EXERCISE DESCRIPTION: Set down exactly the lines below between the line holding "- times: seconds" and the line holding "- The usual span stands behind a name", inclusive; no other line belongs in the answer.

EXERCISE DATA:
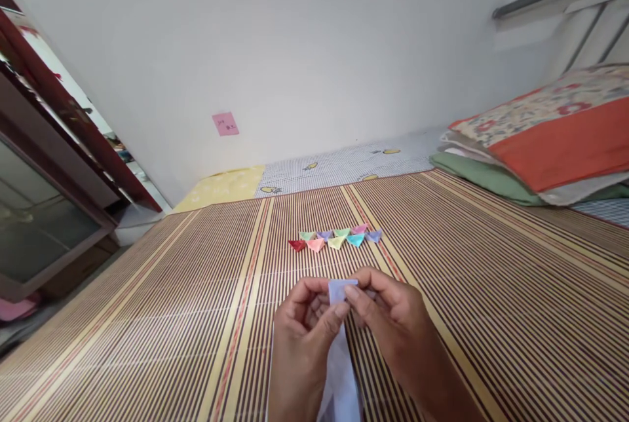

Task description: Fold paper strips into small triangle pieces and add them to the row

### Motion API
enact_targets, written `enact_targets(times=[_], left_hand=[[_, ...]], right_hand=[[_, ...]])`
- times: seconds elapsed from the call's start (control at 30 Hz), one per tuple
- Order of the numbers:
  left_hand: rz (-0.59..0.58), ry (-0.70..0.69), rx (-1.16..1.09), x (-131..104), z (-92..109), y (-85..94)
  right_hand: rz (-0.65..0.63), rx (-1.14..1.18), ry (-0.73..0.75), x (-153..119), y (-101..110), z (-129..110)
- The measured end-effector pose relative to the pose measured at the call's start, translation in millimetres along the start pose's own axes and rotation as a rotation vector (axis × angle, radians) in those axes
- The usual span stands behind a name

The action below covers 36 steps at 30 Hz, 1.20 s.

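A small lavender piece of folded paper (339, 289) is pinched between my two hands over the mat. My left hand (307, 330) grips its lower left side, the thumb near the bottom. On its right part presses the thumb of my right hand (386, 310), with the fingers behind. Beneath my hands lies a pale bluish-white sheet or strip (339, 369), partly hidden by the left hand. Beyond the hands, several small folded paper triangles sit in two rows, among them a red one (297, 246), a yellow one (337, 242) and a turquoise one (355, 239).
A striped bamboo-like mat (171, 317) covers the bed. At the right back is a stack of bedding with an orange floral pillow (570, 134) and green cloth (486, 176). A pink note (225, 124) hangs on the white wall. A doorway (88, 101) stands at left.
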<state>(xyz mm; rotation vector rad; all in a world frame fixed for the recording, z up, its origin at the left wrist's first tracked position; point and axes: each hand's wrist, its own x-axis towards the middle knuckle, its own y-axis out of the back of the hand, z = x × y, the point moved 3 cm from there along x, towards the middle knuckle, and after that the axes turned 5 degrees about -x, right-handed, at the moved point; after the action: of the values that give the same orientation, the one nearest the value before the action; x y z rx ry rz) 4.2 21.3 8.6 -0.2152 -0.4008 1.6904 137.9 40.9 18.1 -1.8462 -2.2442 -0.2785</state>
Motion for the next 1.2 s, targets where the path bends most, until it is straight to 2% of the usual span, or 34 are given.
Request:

ANSWER BOX:
- times: seconds elapsed from the call's start (control at 30 Hz), one per tuple
- Order of the numbers:
  left_hand: rz (-0.59..0.58), ry (-0.70..0.69), rx (-1.16..1.09), x (-131..104), z (-92..109), y (-85..94)
  right_hand: rz (-0.65..0.63), rx (-1.14..1.18), ry (-0.73..0.75), x (-153..119), y (-101..110), z (-129..110)
- The measured end-effector pose relative to the pose measured at the call's start, translation in millimetres along the start pose's own axes and rotation as a rotation vector (axis × angle, radians) in those axes
- The usual span stands behind a name

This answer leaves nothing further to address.